Aim of the task = How many lines in the entries below contain "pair"? Answer with the number only.

========================================================================

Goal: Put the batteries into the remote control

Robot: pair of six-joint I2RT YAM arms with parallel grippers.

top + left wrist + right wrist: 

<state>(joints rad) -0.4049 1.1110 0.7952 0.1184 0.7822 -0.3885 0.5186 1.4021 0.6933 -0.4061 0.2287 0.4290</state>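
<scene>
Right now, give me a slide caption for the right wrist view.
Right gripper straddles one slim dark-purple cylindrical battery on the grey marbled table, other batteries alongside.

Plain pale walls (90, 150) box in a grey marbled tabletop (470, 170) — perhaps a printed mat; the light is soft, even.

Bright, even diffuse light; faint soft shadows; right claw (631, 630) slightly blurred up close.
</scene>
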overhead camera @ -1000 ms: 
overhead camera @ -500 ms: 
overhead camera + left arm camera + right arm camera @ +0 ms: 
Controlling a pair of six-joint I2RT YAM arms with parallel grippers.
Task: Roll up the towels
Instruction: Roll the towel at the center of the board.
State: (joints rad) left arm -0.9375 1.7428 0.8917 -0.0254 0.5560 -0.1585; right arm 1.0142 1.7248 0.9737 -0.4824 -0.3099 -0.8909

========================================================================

Written reply = 2